Monday, March 13, 2006

if you could take one thing . . .

it would have to be my jump drive. currently. it's b/c i haven't doubled, tripled, or quadrupled saved my work yet. i am doing it now. for sure.

curled my hair today. the first time in so long.

there is something about denim dresses, lace, pearls, and curly hair that's ultra-fem. i feel like i ought to be in the right places at the right time today- allday.

tornados tornados why do you scare me so? it's probably the wind mixed up with all the left over scary movie clips stored in my brain. how something bad always happens in the rain and the wind. it's never a good idea to combine the two. really.

does anyone know about how economical manchester england is? I am thinking maybe that we should look into living there. I don't expect a comment. it's rare. this is a rhetorical question.

also on the rhetorical side of things:

Tuesday, March 07, 2006

A Leap in conscience.

http://www.rollingstone.com/news/story/7418688/the_young__the_sexless/

the above is a link to a fantastic article by Jeff Sharlot of the Rolling Stones.

Life is quite a mascarade at times.








enter in green bracelet. welcome to my wrist :)

Friday, March 03, 2006

The Transient Life

I admit it sounds enticing. It has probably sounded enticing all my life. The first time I met a hippy was probably at birth and then many more occasions thereafter. I was blessed with the parentals being down to earth and loving the earth more than any other parentals. My mother is mostly democratic and more yuppie than hippie but she still claims her roots and still is as beautiful for the change as she was for the beginning. My father, a little less yuppie than mom but still grown up a bit from the past. I don't recognize them in their 60era clothing and retroactive hairstyles but i do recognize their desires.

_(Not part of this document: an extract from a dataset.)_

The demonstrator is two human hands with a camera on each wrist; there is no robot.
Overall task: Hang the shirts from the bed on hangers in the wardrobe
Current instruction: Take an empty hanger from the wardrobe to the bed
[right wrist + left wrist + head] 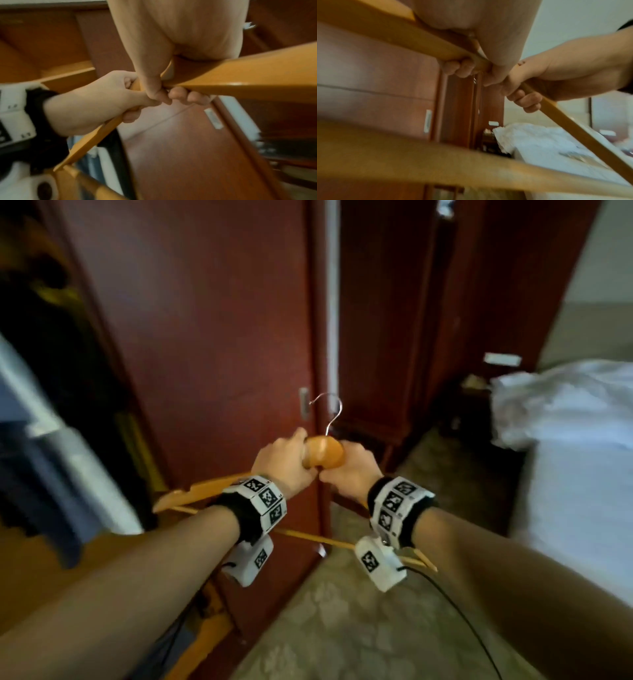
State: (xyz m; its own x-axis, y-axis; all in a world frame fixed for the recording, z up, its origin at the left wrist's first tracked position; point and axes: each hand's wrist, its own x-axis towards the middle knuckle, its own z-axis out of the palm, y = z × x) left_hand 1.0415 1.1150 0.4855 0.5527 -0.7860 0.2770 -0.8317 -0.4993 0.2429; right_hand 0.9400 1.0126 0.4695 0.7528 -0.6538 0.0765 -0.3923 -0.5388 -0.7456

The Transient Life. I mean traveling in a van with little money from the here to there. Humbled because you can't afford food. Humbled because you decided long ago it would be better than succumbing to the good house,car,job,wifehusband, etc.

I met my first homeless man in SanFransico on my 10th birthday, i believe. He wore a Nike coat and my mom didn't believe he was homeless b/c of his coat. and just the other day emily was asking a question about why a man was on the side of the road and i told her it was b/c he was homeless. when she pointed out he didn't look as such i reminded her how often we are fooled by our eyes and not to trust such things. the transient life.

Boulder CO, the time of my life. the best trip i had ever taken and it lasted forever. the smell of petchuli and marijuana mixed and mingled with body odors and it was a smell that would never leave me. i love that smell. i love their discipline, their heart, the way they love unselfishly, their generosity, their huge bags filled with hand made everythings. i could sit and listen to them talk for hours. i remembered almost dying when i saw a toddler (not yet two) with the beginnings of dreadlocks. oh the beauty of such lives.

all this to say--it is enticing. it is tempting to just leave. that man did it. he felt God calling him and he wrote that book (under the underpass) and he felt changed. it's b/c those people, the transients, they are awfully more beautiful than the good job,house,wifehusband motif sometimes. they are sacrifice. we are moved by such grace.

ps. Psalter tonight was amazing. if you are ever around this band. give them very much love they were incredibly moving. i am thankful for their transient lives.